▸ YOUR ASSIGNMENT:
Scan the records below for the string "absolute" and return every line where it appears.

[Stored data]
__________________________________________________
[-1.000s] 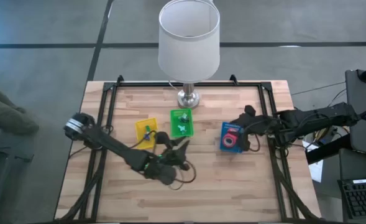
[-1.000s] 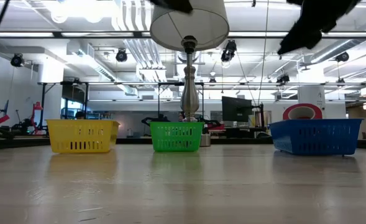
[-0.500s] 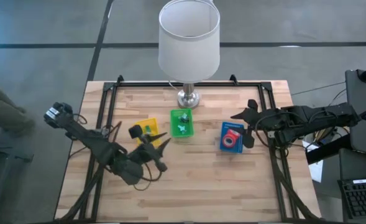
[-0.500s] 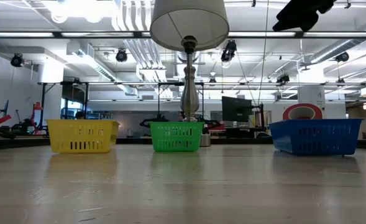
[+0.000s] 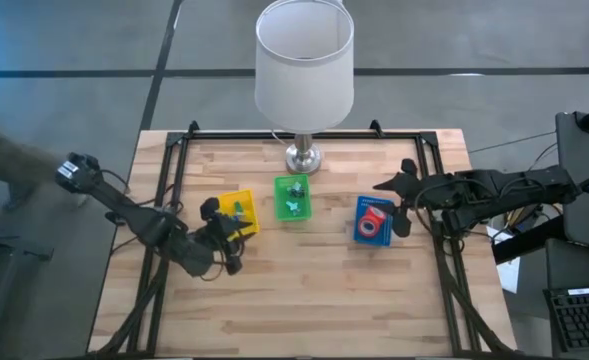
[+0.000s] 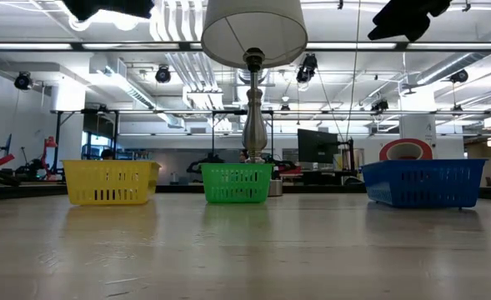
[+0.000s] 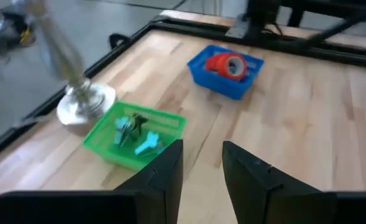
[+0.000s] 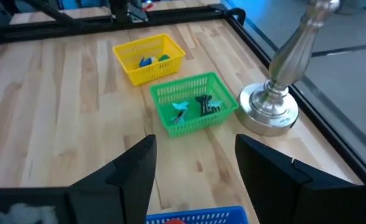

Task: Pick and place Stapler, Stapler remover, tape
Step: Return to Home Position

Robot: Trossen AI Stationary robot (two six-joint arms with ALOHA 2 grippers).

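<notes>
Three small baskets stand in a row on the wooden table: yellow point(image 5: 239, 210), green point(image 5: 293, 197) and blue point(image 5: 374, 220). Red tape rolls point(image 7: 227, 64) lie in the blue basket; one stands up above its rim point(image 6: 406, 150). I cannot make out a blue roll. Small green and teal items point(image 7: 133, 130) lie in the green basket, and small blue and green items point(image 8: 150, 60) in the yellow one. My left gripper point(image 5: 229, 232) hovers open just near of the yellow basket. My right gripper point(image 5: 394, 205) hovers open above the blue basket's right side. Both hold nothing.
A lamp stands behind the green basket, with its metal base point(image 5: 302, 157) on the table and its white shade point(image 5: 304, 62) high above. A dark frame rail point(image 5: 179, 160) runs round the table's edges. Bare wood point(image 5: 314, 300) stretches along the near half.
My left arm has swung back from the table's near middle toward the left edge and risen; its gripper now hangs beside the yellow basket. My right gripper has risen and drawn slightly toward the right edge, away from the blue basket. The baskets have not moved.
</notes>
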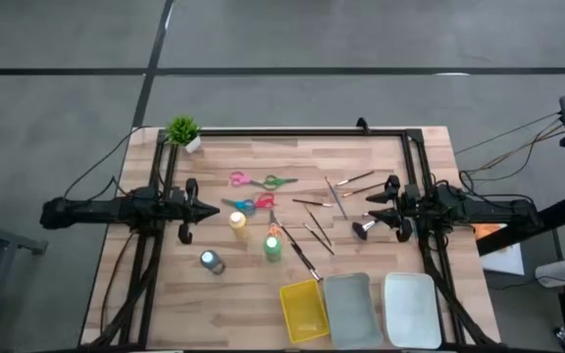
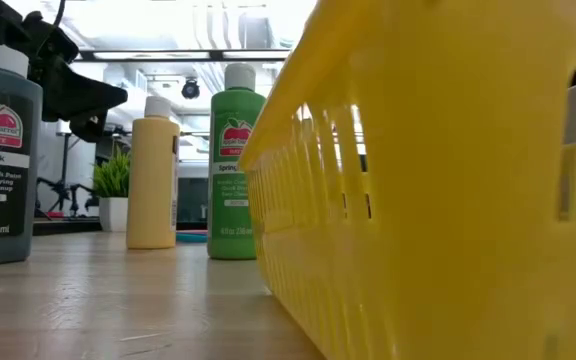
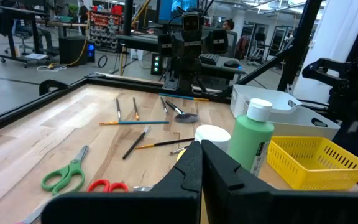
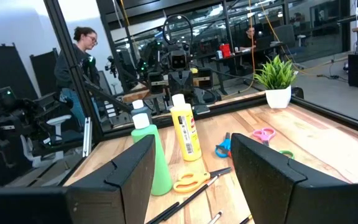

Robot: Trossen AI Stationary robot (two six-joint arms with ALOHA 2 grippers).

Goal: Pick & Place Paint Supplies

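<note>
Bottles (image 1: 237, 222) three, scissors (image 1: 253, 204) three, trays (image 1: 357, 309) three

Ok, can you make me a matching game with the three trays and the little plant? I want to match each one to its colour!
Things:
1. tray nearest the paint bottles
2. middle tray
3. tray nearest the right arm
4. potted plant

Colours:
A. white
B. green
C. yellow
D. grey

Pairs: 1-C, 2-D, 3-A, 4-B
</note>
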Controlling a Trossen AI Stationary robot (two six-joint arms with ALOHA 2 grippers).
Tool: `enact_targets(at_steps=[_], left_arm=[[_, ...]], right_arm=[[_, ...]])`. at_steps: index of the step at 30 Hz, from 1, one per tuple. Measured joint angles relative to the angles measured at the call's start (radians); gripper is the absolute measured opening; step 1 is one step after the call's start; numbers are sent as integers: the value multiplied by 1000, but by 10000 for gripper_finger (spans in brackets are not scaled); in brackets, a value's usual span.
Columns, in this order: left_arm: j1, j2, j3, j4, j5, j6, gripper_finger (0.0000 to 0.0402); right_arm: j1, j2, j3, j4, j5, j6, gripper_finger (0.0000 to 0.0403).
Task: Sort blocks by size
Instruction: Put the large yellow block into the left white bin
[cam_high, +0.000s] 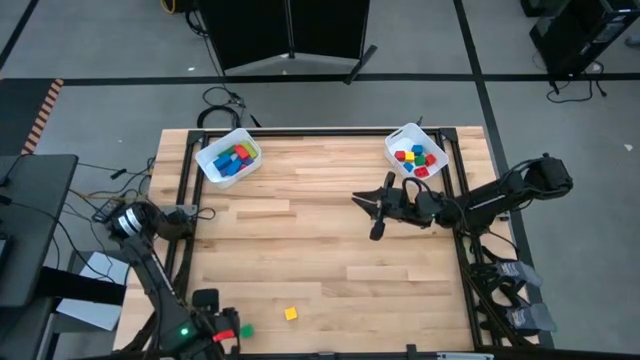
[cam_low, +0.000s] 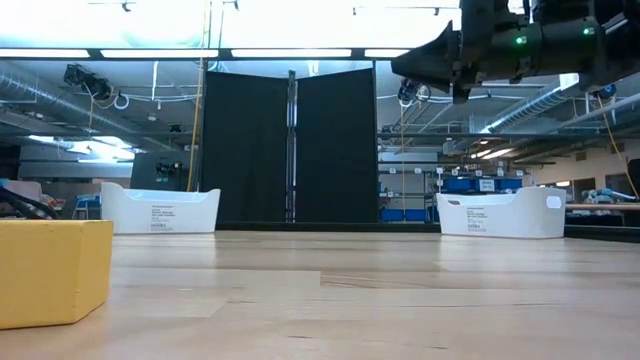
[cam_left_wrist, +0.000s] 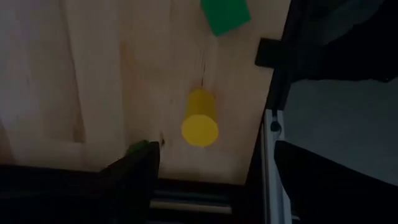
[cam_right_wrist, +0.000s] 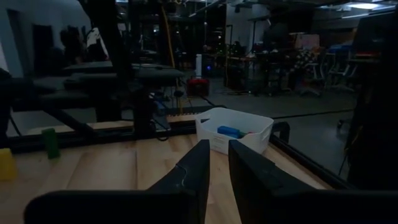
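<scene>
Most of the blocks had been sorted already: the left bin (cam_high: 228, 158) held blue, green and yellow bars, the right bin (cam_high: 416, 152) the small cubes, mostly red. A yellow block (cam_high: 291, 314) sat on the table (cam_high: 330, 240) near the front edge, with a green block (cam_high: 246, 330) beside it at the left corner. My left gripper (cam_high: 226, 336) hung over that corner, fingers spread wide, empty. The right gripper (cam_high: 366, 205) hovered mid-table near the right bin, fingers nearly together, pinching nothing.
</scene>
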Motion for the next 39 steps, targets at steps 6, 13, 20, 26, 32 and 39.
enact_targets(at_steps=[6, 13, 20, 26, 32, 39], left_arm=[[-21, 28, -5, 13, -46, -5, 324], [-22, 36, -44, 24, -47, -68, 324], [-45, 36, -88, 107, -33, -127, 324], [-58, 35, -109, 118, -51, -145, 323], [-68, 35, -141, 126, -70, -150, 323], [-81, 35, -165, 168, -78, -155, 323]], right_arm=[[21, 0, 0, 0, 0, 0, 70], [48, 0, 0, 0, 0, 0, 69], [69, 0, 0, 1, 0, 0, 69], [73, 1, 0, 1, 1, 0, 67], [73, 1, 0, 2, 1, 0, 67], [73, 1, 0, 7, 1, 0, 67]])
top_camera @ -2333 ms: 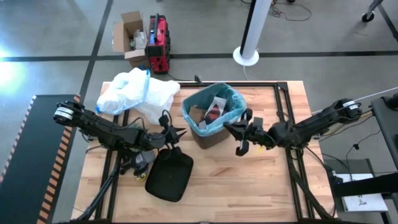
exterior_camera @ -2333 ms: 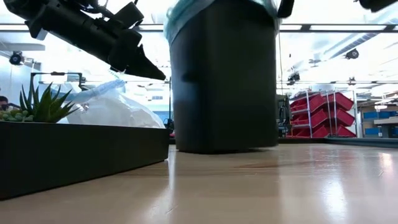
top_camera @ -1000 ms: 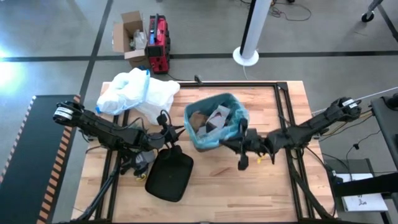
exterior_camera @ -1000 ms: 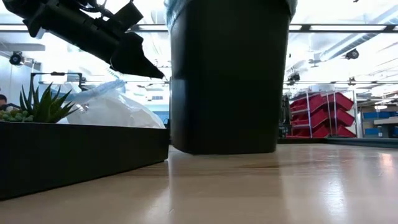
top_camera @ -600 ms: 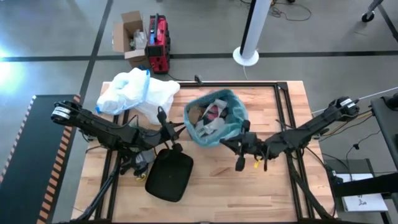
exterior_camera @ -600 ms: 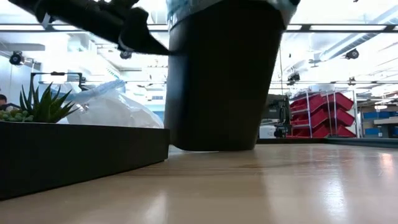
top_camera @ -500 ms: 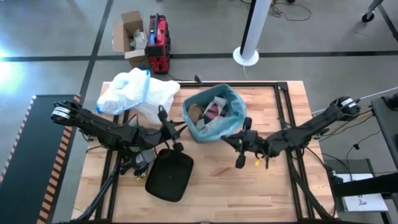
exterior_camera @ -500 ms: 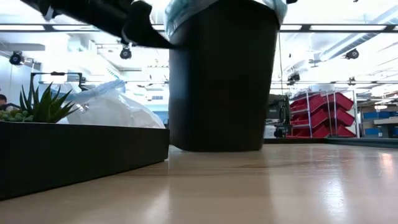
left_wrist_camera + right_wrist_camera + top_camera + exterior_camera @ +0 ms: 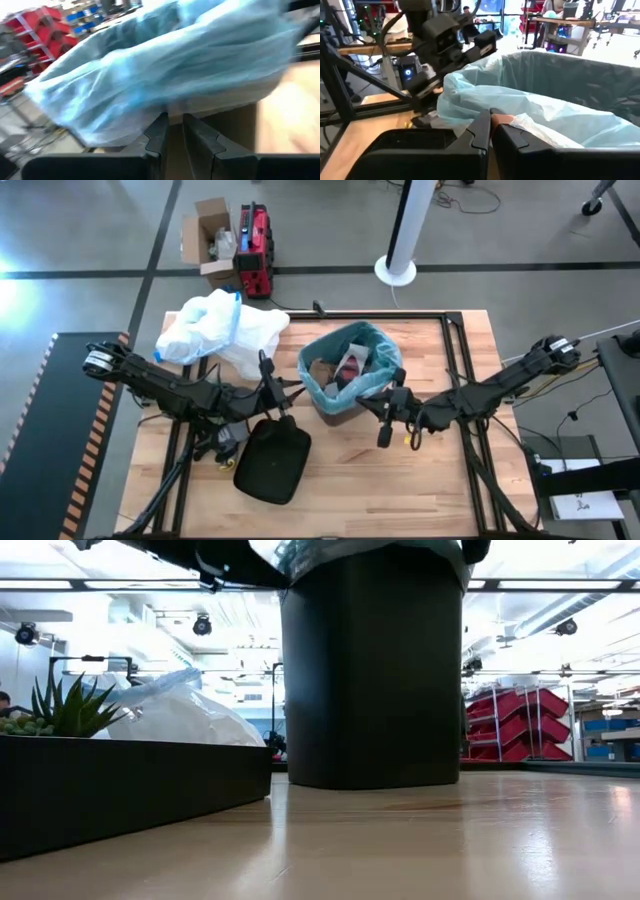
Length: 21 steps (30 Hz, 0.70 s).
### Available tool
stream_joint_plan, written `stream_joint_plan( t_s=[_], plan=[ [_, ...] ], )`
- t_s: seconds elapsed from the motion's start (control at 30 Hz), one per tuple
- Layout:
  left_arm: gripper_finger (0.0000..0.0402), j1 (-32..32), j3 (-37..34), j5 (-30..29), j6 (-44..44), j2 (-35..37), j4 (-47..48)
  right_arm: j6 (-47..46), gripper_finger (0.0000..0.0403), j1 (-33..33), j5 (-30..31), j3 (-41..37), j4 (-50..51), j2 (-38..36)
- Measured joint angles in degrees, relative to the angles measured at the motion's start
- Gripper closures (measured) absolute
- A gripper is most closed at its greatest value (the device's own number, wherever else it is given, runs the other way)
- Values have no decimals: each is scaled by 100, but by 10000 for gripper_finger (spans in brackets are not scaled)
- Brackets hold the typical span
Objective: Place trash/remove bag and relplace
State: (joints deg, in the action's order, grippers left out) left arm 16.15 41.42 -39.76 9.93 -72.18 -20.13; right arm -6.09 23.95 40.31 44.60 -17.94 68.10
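Wood table (image 9: 400,480) w/ a black frame, grey shop floor around it, red bins on shelves way back in the low view. Dark bin (image 9: 370,670) stands upright about mid-table, lined w/ the bag (image 9: 378,340), light blue, its edge folded out over the rim. Trash (image 9: 345,370) is inside the bag: brown crumpled paper plus some white/grey wrappers, and something red in there too, can't tell what

Left gripper (image 9: 292,394) is at the bin's left side, right up at the rim. Wrist view shows its fingers (image 9: 159,134) nearly together w/ a thin gap, tips at the lower edge of the bag overhang. Whether it's actually pinching plastic I can't tell, pic is smeared

Right gripper (image 9: 491,122) is at the bin's right-front edge, fingers closed tight, tips against the blue plastic at the rim. Looks like it's nipping the bag edge but can't say for sure

White bag (image 9: 215,325) sits at the table's back-left corner, well apart from the bin. Black tray (image 9: 272,462) lies in front of the left arm, and the low view shows a black planter (image 9: 120,785) w/ a spiky green plant (image 9: 65,708)
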Motion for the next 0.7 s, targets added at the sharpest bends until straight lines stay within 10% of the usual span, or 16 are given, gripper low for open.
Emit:
stream_joint_plan(
  t_s=[0.7],
  plan=[
    [348,611,234,362,-201,-518,-292,968,403,-306,-129,94,-557,17]
  ],
)
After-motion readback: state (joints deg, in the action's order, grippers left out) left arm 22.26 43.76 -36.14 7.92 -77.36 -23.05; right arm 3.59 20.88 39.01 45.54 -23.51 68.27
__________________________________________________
▸ WRITTEN REPLY:
Tool: `enact_targets(at_steps=[_], left_arm=[[_, ...]], right_arm=[[_, ...]])`. at_steps: index of the step at 30 Hz, from 1, one per tuple. Measured joint angles relative to the angles measured at the call's start (radians); gripper is the absolute measured opening; step 1 is one step after the call's start; numbers are sent as integers: the value multiplied by 1000, but by 10000 for gripper_finger (spans in brackets are not scaled); in brackets, a value's usual span.
- Gripper closures (measured) absolute

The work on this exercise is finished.